Thanks applied (change 29626)

I notice from the coverage report that some of the cases had
no test coverage:
http://www.maddingue.net/perlcover/cover1/cov
er_db/--regcomp-c.html
(and now that will be harder to see)

Was this the logic that on IRC you were commenting might be
better with
pre-generated lookup tables? The code doesn't seem to be
that frequently
called, so I doubt there's a potential speed win, but would
there be a size
win?

Nicholas Clark
Macroize char class tests in case to remove duplicated code.
user name
2006-12-27 16:15:53
On 12/27/06, Nicholas Clark <nickccl4.org> wrote:
> On Wed, Dec 27, 2006 at 11:37:36AM +0100, demerphq
wrote:
> > Attached patch removes a few pages worth of
duplicated code from the
> > internals of the char class compilation code.
>
> Thanks applied (change 29626)
>
> I notice from the coverage report that some of the
cases had no test coverage:
> http://www.maddingue.net/perlcover/cover1/cov
er_db/--regcomp-c.html
> (and now that will be harder to see)

Ah, we can improve the test coverage of that code by making
sure that
we test all of the [:name:]'ed char classes. Also we can
improve it by
testing things like [sw] and stuff like that.

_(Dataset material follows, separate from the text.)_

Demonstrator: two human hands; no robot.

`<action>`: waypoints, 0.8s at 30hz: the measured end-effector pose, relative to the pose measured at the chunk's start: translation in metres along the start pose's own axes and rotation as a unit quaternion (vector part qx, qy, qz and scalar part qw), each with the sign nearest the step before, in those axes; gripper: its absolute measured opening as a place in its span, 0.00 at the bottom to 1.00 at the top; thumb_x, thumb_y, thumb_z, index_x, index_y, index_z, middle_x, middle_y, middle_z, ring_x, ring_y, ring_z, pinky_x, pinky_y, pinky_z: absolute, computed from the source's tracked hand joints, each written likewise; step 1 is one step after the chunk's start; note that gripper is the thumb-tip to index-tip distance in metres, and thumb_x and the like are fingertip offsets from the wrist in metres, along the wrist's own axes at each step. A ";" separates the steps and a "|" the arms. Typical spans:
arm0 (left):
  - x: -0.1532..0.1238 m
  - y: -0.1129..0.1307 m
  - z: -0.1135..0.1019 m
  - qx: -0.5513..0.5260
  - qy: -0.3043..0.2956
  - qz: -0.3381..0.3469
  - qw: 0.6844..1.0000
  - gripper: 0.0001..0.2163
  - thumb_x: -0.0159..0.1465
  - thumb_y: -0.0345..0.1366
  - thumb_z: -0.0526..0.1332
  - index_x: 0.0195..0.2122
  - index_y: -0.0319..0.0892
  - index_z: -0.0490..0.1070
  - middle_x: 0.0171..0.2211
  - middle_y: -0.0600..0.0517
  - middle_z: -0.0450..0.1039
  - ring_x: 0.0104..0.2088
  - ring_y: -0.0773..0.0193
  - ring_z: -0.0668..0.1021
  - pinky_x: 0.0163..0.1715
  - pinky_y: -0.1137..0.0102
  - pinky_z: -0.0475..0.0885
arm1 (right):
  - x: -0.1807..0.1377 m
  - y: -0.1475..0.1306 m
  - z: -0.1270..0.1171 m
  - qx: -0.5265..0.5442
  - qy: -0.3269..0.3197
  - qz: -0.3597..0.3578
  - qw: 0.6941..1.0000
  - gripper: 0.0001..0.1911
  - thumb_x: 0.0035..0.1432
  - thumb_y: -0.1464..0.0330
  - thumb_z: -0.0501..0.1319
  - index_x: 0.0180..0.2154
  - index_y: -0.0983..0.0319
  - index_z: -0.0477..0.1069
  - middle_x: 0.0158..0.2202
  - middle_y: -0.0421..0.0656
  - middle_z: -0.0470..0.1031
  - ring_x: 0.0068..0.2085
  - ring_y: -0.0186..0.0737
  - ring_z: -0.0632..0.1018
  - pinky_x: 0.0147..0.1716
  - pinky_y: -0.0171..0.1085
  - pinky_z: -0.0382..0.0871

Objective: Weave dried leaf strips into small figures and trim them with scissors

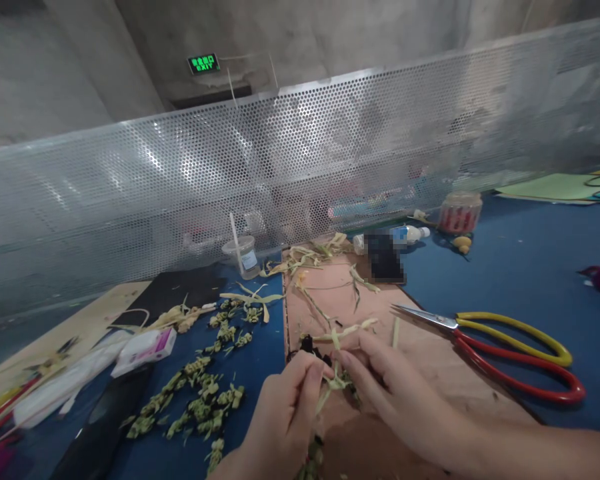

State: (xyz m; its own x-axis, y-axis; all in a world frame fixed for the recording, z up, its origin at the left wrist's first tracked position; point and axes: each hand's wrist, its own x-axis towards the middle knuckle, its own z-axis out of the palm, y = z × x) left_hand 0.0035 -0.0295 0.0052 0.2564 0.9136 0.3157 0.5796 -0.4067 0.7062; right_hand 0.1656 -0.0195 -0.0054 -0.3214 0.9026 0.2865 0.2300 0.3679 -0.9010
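Observation:
Both hands meet over a tan board, pinching pale green plant strips point(336, 339) that look like dried husk or leaf. My left hand point(291, 400) has thumb and forefinger pressed together on the lower part of the strips. From the right, my right hand point(380, 370) pinches the same piece, thumb and fingers closed. A dark bit point(307, 345) shows just behind my left fingers. Beneath the hands, part of a knotted green strand point(311, 460) lies near the bottom edge. The exact knot between my fingertips is partly hidden.
Scissors point(455, 325) with yellow and red handles lie right of my hands. Knotted green strands point(200, 387) spread over the blue cloth at left. Behind stand a lidded cup point(247, 260), loose strips point(315, 255), a bottle point(407, 234), a clear jar point(460, 212) and a perforated metal screen point(205, 167).

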 end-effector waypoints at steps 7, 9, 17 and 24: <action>-0.002 -0.003 -0.001 0.092 -0.015 0.067 0.993 0.14 0.65 0.37 0.45 0.28 0.45 0.68 0.18 0.55 0.69 0.18 0.68 0.71 0.20 0.78 0.63 | -0.004 0.003 0.003 -0.033 -0.006 0.004 0.999 0.10 0.64 0.64 0.45 0.33 0.59 0.59 0.24 0.36 0.62 0.24 0.32 0.64 0.22 0.31 0.57; -0.002 -0.004 -0.001 0.106 -0.019 0.079 0.991 0.14 0.65 0.36 0.45 0.28 0.45 0.67 0.18 0.55 0.69 0.18 0.68 0.72 0.20 0.78 0.63 | -0.001 0.003 0.000 -0.118 -0.007 -0.042 0.992 0.10 0.64 0.67 0.44 0.33 0.60 0.60 0.25 0.38 0.65 0.26 0.34 0.66 0.23 0.32 0.58; -0.001 -0.006 0.000 0.123 -0.018 0.067 0.990 0.14 0.65 0.35 0.43 0.25 0.44 0.63 0.15 0.58 0.63 0.16 0.70 0.68 0.18 0.78 0.60 | 0.011 0.001 -0.011 -0.392 0.009 -0.231 0.891 0.09 0.59 0.74 0.47 0.29 0.62 0.63 0.26 0.43 0.69 0.28 0.39 0.68 0.26 0.36 0.57; -0.001 -0.009 0.001 0.153 -0.055 0.097 0.982 0.14 0.66 0.36 0.43 0.28 0.45 0.64 0.16 0.57 0.65 0.17 0.69 0.70 0.19 0.77 0.59 | 0.007 0.004 -0.002 -0.251 0.039 -0.138 0.957 0.07 0.60 0.72 0.47 0.30 0.60 0.57 0.23 0.37 0.64 0.24 0.33 0.65 0.23 0.31 0.54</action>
State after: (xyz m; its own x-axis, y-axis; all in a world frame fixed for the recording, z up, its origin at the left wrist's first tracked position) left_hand -0.0012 -0.0266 -0.0026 0.4563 0.8208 0.3437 0.7128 -0.5684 0.4110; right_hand 0.1662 -0.0114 -0.0059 -0.3682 0.7619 0.5329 0.5649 0.6385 -0.5227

> Was this the logic that on IRC you were commenting
might be better with
> pre-generated lookup tables? The code doesn't seem to
be that frequently
> called, so I doubt there's a potential speed win, but
would there be a size
> win?

Actually, thats an interesting question. It turned out that
the code
that i was so horrified about in regexec is involved with
handling
named char class tests under use locale '...'; Which is the
reasons
that the tests are done at run time. And since locals can
change and
stuff like that its probably not worth changing much.
(Although it
probably would be worth caching for the duration of the
match, at
least to users of use locale ).

However the data that I was interested in statically
generating could
be used to simplify this routine. Each of the 15 named
charclasses
could have a statically generated bitmap for ASCII, and then
the logic
in compiling could be made to be operations on these
bitvectors
instead of looping from 0..255 and doing the appropriate
tests. I
suspect that there might be a size win as well as a speed
win from it
however as 15 * 32 bytes would be needed to store all the
data
statically, and i bet the code being generated currently is
larger
than that.

Anyway, the stuff that tsee was looking into is more or less
the
inverse of what we need for this problem. He was looking at
mapping
char -> properties. This version would require a mapping
from property
to chars. IOW, the original problem was to build an array of
256
elements of a bitvector of 30 bits long, this problem is to
build an
array of 15 bitvectors that are 256 bits long.

Cheers,
Yves


-- 
perl -Mre=debug -e "/just|another|perl|hacker/"
[1-3]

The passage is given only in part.